Provided records:
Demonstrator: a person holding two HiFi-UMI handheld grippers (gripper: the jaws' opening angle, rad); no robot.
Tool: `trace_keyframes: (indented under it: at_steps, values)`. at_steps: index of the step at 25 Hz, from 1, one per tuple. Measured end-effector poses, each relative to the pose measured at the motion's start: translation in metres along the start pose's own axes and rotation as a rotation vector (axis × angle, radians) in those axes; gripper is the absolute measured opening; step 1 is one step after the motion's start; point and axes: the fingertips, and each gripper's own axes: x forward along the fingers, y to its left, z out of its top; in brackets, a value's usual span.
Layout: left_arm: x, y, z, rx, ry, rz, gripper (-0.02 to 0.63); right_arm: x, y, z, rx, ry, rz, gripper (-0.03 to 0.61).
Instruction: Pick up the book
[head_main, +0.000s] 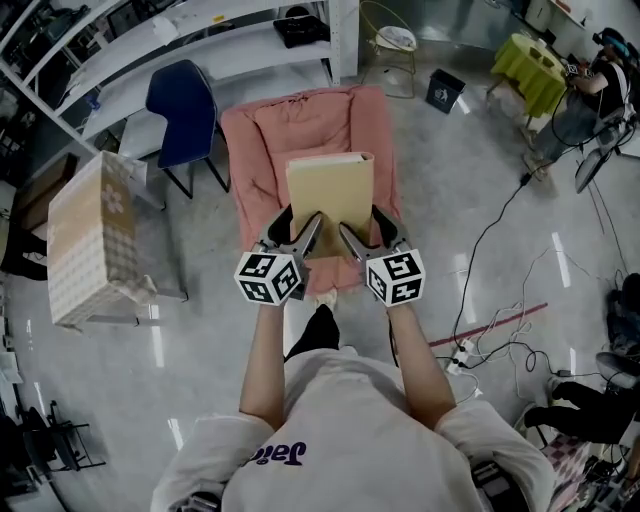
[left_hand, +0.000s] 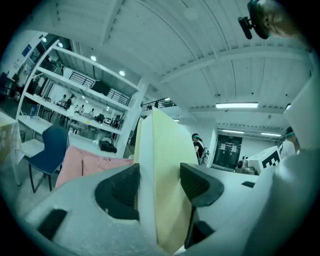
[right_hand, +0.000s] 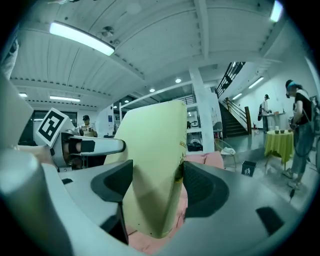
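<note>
Left tongs (left_hand: 159, 186), right tongs (right_hand: 152, 187): both clamped wide on near edge of thick cream-yellow book (head_main: 330, 195) (one per corner). Book at head-view centre, over pink cushioned armchair (head_main: 300, 125).

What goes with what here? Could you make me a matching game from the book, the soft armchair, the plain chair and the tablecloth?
1. book
2. armchair
3. chair
4. tablecloth

a. dark blue
b. held by left gripper and right gripper
c. lime green
d. pink

Pairs: 1-b, 2-d, 3-a, 4-c
</note>
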Motion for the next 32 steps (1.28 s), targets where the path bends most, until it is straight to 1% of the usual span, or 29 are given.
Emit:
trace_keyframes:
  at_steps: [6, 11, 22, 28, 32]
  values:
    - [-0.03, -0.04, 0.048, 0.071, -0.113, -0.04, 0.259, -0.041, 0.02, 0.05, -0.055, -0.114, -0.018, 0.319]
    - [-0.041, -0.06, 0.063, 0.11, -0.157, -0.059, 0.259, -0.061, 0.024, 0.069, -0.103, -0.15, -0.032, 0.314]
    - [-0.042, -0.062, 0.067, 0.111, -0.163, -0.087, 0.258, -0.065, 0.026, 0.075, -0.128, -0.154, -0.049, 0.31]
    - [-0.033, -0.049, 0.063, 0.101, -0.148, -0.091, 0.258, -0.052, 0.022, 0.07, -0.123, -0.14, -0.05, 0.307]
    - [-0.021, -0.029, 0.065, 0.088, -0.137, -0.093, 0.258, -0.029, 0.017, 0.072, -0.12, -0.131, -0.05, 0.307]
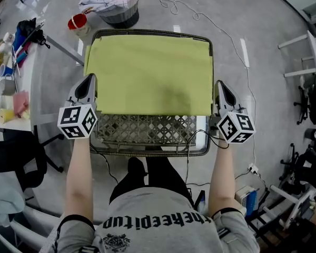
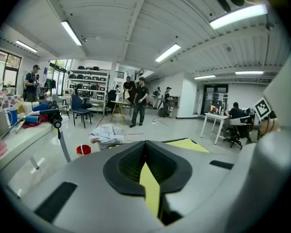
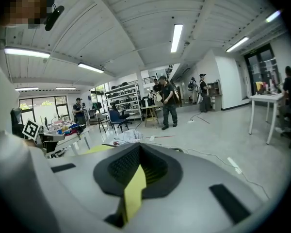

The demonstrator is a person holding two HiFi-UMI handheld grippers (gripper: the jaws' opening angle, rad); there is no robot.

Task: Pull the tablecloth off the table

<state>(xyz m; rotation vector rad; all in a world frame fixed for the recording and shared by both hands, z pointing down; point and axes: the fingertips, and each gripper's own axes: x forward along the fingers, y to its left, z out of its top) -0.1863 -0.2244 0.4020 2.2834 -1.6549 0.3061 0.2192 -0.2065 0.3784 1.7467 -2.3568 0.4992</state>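
Logged left tool (image 1: 88, 88) and right tool (image 1: 223, 91) each pinching a near corner of the yellow-green tablecloth (image 1: 150, 73), one per side, presumably for an even, square pull. Found cloth over most of the lattice worktop (image 1: 147, 130), near strip bare. Noted grey floor (image 1: 263, 88), cable (image 1: 221, 30), basket (image 1: 116, 7) beyond.

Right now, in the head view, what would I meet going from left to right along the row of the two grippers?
White side table → left gripper → yellow-green fabric tablecloth, which both shut grippers hold by its side edges → right gripper.
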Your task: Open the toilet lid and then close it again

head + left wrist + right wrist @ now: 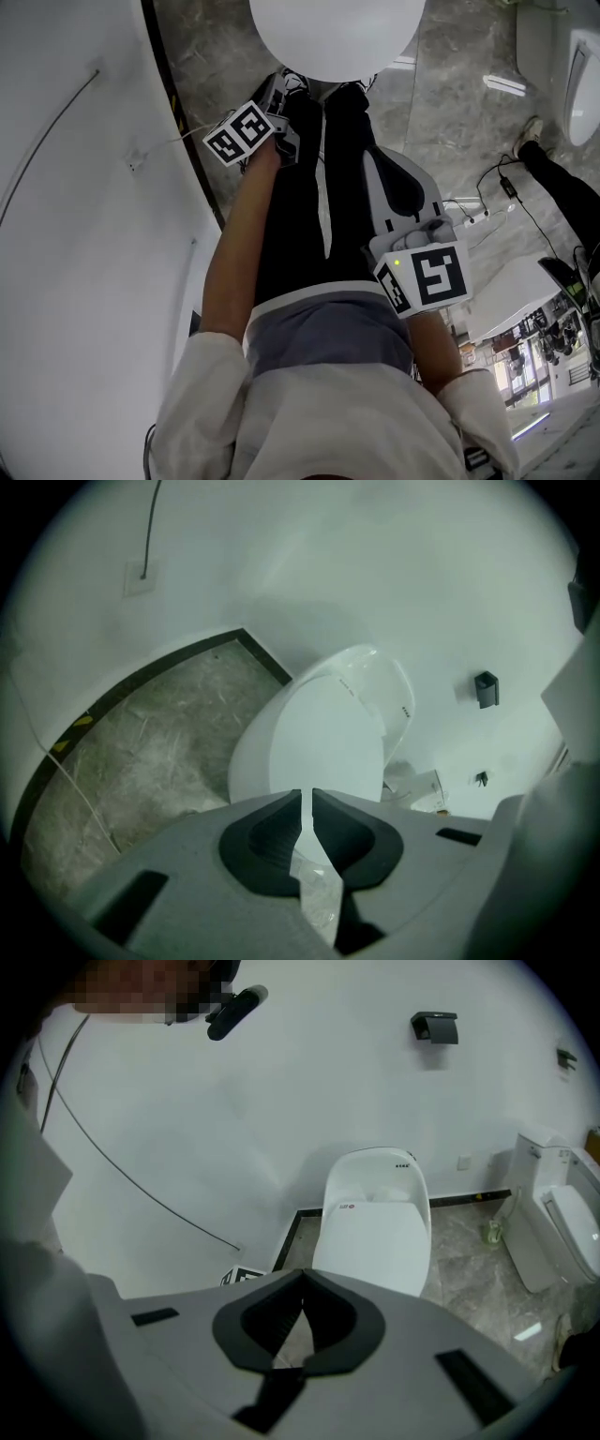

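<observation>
White and shut, the toilet lid (375,1241) is lying flat over the bowl, hiding whatever is inside. The left gripper (307,799) is pointing slantwise down at the lid from just in front of the toilet (281,761), its jaws drawn together with nothing clamped between them. The right gripper (302,1283) is hanging farther back from the toilet, also tilting downward, with its jaw tips meeting and empty. Both of the person's forearms are reaching forward toward the toilet.

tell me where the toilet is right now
The toilet stands mid-frame in the right gripper view, against the white wall, with a second toilet to its right; the head view shows it at top centre.
</observation>
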`<control>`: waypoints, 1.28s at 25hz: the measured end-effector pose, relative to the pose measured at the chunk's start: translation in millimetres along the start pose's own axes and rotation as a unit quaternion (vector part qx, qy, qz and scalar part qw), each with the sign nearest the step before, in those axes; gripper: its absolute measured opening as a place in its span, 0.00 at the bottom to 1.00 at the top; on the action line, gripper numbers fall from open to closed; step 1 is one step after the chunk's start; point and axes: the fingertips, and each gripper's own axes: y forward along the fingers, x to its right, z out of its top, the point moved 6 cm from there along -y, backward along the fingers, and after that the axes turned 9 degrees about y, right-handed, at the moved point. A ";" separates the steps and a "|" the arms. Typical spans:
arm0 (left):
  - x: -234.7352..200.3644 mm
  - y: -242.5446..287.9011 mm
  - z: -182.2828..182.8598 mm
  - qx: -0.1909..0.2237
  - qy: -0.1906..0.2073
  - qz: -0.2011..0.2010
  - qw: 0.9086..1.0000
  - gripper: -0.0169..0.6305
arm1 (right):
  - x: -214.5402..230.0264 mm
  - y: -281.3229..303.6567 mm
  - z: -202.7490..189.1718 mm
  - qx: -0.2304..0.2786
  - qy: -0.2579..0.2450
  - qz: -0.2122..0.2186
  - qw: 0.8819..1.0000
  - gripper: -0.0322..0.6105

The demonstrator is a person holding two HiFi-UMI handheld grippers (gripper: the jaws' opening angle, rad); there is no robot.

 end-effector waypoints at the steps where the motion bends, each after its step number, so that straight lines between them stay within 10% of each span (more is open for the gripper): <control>1: -3.5 4.7 -1.3 0.001 -0.003 0.002 1.000 0.04 | -0.7 1.9 -1.5 -0.003 0.000 0.001 1.000 0.06; 13: -19.4 54.1 -16.6 -0.010 -0.012 0.018 1.000 0.33 | 16.5 5.0 -10.2 -0.026 0.017 0.002 1.000 0.06; 32: -19.6 75.3 -21.8 -0.023 -0.026 0.012 0.999 0.35 | 15.7 8.0 -14.9 -0.043 0.012 0.000 0.999 0.06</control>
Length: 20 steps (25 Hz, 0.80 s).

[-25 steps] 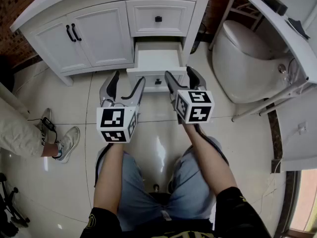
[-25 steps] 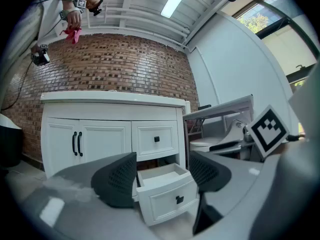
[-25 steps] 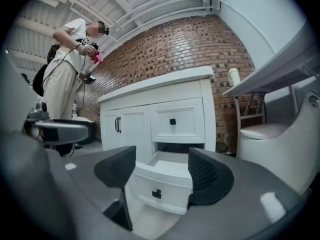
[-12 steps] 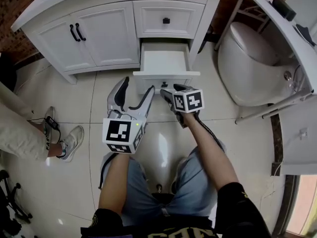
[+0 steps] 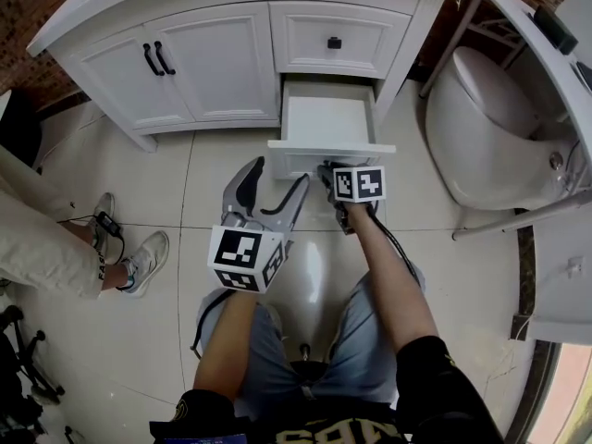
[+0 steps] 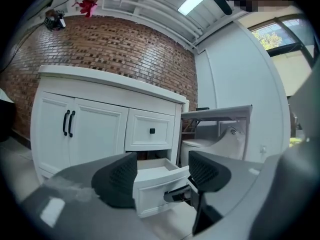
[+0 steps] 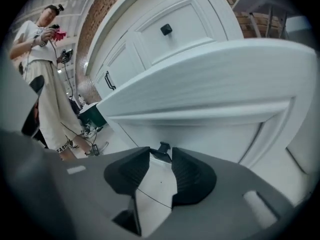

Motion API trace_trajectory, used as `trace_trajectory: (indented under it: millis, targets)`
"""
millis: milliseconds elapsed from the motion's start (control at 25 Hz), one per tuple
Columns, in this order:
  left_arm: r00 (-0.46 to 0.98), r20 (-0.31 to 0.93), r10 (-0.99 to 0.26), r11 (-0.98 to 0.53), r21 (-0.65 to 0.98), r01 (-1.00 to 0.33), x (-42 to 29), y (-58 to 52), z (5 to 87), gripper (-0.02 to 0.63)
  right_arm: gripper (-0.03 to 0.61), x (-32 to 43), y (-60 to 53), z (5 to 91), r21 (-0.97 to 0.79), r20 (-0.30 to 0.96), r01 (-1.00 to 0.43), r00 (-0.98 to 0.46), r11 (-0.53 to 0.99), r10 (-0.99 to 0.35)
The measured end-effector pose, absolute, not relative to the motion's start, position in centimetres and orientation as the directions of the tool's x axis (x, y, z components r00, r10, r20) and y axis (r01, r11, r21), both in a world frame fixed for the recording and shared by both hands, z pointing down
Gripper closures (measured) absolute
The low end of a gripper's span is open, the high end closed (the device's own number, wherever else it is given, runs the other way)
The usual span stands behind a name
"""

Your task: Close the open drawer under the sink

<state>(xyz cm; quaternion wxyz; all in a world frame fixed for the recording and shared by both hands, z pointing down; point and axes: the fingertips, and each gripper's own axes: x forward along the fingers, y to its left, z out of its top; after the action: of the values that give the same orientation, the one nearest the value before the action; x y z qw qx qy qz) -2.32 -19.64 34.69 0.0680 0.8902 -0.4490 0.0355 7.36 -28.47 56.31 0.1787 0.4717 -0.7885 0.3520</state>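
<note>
The white vanity's lower drawer stands pulled out, and nothing shows inside it. My right gripper is down against the drawer front. Its jaws are closing, and the small black knob sits just at their tips with a gap still on either side. My left gripper hovers open to the left of the drawer and a little back from it, with nothing between its fingers. In the left gripper view the drawer shows between its pads, with the right gripper at the drawer's front.
Above the open drawer is a shut upper drawer, with double cabinet doors to its left. A toilet stands close on the right. A person's leg and shoes are on the tiled floor at the left.
My right gripper has dropped and gone forward to the drawer front, tilting downward, and its jaws have narrowed. The left gripper stayed open and sank slightly.
</note>
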Motion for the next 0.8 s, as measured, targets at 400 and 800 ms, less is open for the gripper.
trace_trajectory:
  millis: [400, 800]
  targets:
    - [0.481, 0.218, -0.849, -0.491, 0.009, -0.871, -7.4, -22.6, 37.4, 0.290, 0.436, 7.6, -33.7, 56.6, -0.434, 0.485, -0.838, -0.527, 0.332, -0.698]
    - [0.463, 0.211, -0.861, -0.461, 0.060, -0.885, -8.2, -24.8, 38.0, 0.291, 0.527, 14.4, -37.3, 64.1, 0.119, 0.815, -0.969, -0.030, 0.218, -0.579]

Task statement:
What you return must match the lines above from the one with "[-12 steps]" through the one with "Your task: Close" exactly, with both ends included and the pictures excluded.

Answer to the exercise:
[-12 steps] 
[+0 steps] 
[+0 steps] 
[+0 steps] 

Motion API trace_trajectory, used as `trace_trajectory: (indented under it: millis, targets)`
"""
millis: milliseconds elapsed from the motion's start (control at 25 Hz), one per tuple
Columns, in this order:
  left_arm: r00 (-0.46 to 0.98), r20 (-0.31 to 0.93), r10 (-0.99 to 0.26), r11 (-0.98 to 0.53), r21 (-0.65 to 0.98), r01 (-1.00 to 0.33), x (-42 to 29), y (-58 to 52), z (5 to 87), gripper (-0.02 to 0.63)
  right_arm: gripper (-0.03 to 0.61), x (-32 to 43), y (-60 to 53), z (5 to 91), r21 (-0.97 to 0.79), r20 (-0.30 to 0.96), r01 (-1.00 to 0.43), r00 (-0.98 to 0.46), r11 (-0.53 to 0.99), r10 (-0.99 to 0.35)
The measured end-effector pose, absolute, not relative to the motion's start, position in centimetres and orientation as the directions of the tool's x axis (x, y, z components r00, r10, r20) and y axis (r01, r11, r21), both in a world frame fixed for the recording and shared by both hands, z pointing down
Gripper closures (measured) absolute
The low end of a gripper's span is open, the high end closed (the device's own number, wherever else it is given, runs the other way)
The usual span stands behind a name
"""

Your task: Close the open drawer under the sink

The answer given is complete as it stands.